| TASK OBJECTIVE |
When the listing below reaches the line that has "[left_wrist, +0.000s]", start reproducing exactly; stop after the line that has "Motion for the", and drop the pictures.

+===+

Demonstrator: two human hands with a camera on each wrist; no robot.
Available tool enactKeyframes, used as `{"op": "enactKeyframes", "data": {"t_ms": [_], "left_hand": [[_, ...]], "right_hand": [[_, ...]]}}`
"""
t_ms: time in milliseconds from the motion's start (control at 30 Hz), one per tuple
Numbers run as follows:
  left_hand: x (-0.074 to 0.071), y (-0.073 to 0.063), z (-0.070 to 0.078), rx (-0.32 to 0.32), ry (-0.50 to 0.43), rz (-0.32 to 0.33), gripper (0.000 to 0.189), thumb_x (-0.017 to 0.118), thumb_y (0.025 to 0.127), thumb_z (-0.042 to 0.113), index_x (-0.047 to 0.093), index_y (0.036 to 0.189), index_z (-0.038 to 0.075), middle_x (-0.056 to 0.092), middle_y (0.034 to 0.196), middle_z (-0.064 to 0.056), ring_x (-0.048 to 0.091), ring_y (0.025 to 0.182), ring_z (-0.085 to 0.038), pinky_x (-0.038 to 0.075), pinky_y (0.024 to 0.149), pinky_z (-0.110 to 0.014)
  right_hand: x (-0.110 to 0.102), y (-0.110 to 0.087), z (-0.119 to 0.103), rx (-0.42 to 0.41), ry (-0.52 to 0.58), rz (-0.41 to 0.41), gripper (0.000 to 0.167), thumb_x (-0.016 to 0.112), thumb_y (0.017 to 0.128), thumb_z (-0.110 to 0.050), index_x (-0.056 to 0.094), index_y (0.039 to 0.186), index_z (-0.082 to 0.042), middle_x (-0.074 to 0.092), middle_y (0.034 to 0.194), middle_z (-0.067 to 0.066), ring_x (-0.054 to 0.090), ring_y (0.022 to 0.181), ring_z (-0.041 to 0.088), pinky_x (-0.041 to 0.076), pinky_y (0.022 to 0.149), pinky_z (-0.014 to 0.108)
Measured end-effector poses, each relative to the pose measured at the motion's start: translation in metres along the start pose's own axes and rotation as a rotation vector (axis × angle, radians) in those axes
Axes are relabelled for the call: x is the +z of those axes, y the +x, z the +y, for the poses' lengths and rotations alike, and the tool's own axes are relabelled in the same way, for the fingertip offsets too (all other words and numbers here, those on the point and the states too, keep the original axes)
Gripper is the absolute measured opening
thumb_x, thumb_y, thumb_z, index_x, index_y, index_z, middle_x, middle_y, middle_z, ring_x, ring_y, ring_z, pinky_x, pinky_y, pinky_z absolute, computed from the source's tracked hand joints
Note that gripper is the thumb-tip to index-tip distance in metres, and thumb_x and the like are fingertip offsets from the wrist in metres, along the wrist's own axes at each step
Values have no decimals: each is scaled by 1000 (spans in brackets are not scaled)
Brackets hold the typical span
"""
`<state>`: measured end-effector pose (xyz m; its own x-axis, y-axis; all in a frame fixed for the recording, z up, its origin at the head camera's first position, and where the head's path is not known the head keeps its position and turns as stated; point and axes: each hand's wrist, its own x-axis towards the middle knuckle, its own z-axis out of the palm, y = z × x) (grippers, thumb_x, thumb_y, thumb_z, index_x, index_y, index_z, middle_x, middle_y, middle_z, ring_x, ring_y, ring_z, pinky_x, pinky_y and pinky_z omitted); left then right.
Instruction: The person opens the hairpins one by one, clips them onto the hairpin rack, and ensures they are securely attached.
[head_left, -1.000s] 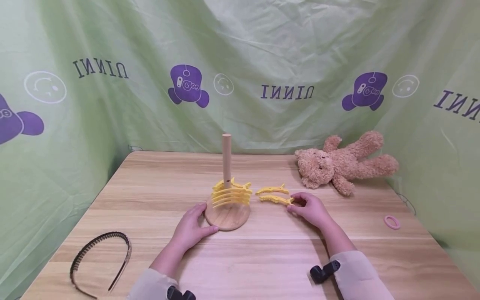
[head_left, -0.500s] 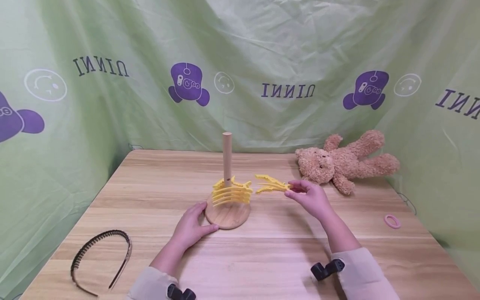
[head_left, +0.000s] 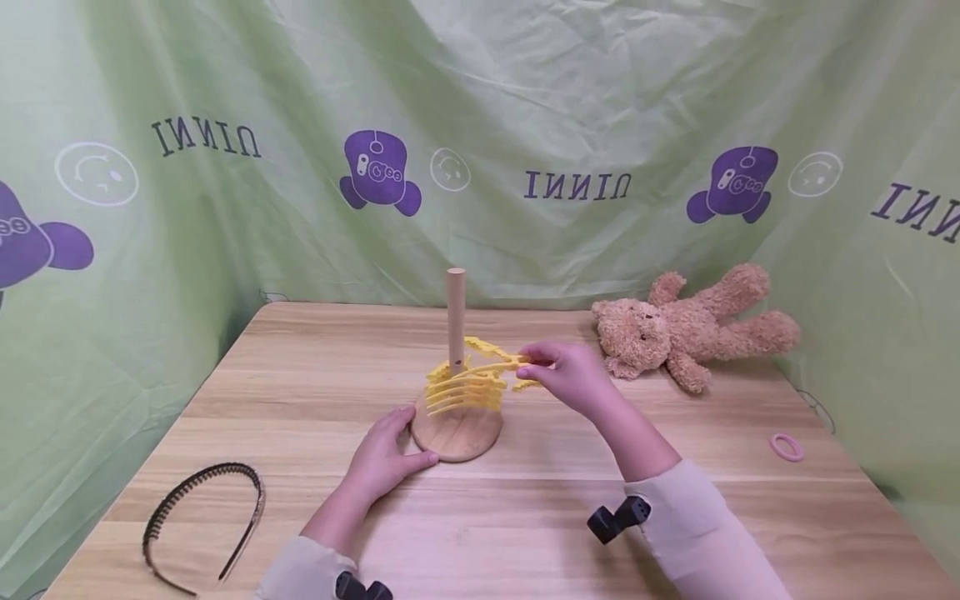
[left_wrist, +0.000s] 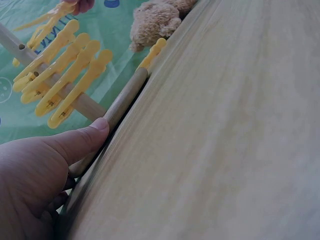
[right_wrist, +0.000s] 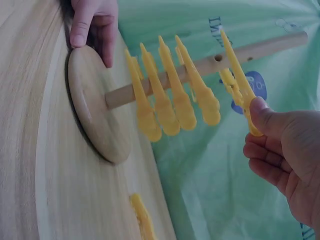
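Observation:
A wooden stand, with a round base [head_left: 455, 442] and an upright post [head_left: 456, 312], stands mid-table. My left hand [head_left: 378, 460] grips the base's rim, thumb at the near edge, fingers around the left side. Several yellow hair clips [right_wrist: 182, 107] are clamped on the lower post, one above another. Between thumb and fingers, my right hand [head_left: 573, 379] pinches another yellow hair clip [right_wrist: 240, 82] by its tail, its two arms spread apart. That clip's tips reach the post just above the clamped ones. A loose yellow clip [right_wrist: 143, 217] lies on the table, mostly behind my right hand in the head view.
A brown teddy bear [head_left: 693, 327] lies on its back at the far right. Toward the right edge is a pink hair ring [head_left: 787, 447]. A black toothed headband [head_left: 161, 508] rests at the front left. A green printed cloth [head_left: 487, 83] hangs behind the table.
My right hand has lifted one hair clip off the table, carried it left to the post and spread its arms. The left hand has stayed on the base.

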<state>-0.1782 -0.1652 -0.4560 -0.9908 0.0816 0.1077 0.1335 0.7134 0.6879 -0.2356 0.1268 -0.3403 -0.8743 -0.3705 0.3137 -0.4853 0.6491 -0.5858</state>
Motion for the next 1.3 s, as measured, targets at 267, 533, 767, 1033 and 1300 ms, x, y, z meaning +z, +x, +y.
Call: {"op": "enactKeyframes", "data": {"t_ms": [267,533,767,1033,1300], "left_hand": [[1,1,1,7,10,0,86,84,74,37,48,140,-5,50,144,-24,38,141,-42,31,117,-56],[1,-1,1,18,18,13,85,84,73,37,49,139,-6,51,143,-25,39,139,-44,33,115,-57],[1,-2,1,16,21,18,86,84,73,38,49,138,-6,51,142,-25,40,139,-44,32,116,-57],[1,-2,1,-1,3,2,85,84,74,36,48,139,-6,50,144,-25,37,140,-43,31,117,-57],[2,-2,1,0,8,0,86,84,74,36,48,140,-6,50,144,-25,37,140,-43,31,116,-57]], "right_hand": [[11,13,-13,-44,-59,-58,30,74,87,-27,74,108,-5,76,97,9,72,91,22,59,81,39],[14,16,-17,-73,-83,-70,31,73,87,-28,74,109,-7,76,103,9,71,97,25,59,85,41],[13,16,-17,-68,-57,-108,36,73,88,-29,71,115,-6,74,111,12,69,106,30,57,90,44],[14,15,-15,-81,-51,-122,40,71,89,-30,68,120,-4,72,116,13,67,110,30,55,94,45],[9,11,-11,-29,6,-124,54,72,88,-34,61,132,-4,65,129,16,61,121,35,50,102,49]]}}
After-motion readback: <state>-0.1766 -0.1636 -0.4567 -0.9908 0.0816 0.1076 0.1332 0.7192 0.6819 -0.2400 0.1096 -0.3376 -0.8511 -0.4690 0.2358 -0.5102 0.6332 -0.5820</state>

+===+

| RESPONSE TO THE EXERCISE |
[left_wrist, +0.000s] 
[right_wrist, +0.000s] 
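Observation:
A wooden stand, with a round base [head_left: 455, 442] and an upright post [head_left: 456, 312], stands mid-table. My left hand [head_left: 378, 460] grips the base's rim, thumb at the near edge, fingers around the left side. Several yellow hair clips [right_wrist: 182, 107] are clamped on the lower post, one above another. Between thumb and fingers, my right hand [head_left: 573, 379] pinches another yellow hair clip [right_wrist: 240, 82] by its tail, its two arms spread apart. That clip's tips reach the post just above the clamped ones. A loose yellow clip [right_wrist: 143, 217] lies on the table, mostly behind my right hand in the head view.
A brown teddy bear [head_left: 693, 327] lies on its back at the far right. Toward the right edge is a pink hair ring [head_left: 787, 447]. A black toothed headband [head_left: 161, 508] rests at the front left. A green printed cloth [head_left: 487, 83] hangs behind the table.
My right hand has lifted one hair clip off the table, carried it left to the post and spread its arms. The left hand has stayed on the base.
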
<state>-0.1782 -0.1652 -0.4560 -0.9908 0.0816 0.1077 0.1335 0.7134 0.6879 -0.2356 0.1268 -0.3403 -0.8743 -0.3705 0.3137 -0.4853 0.6491 -0.5858</state>
Motion for the next 1.3 s, as measured, targets at 267, 533, 767, 1033 and 1300 ms, x, y, z meaning +z, +x, +y.

This exercise is now done.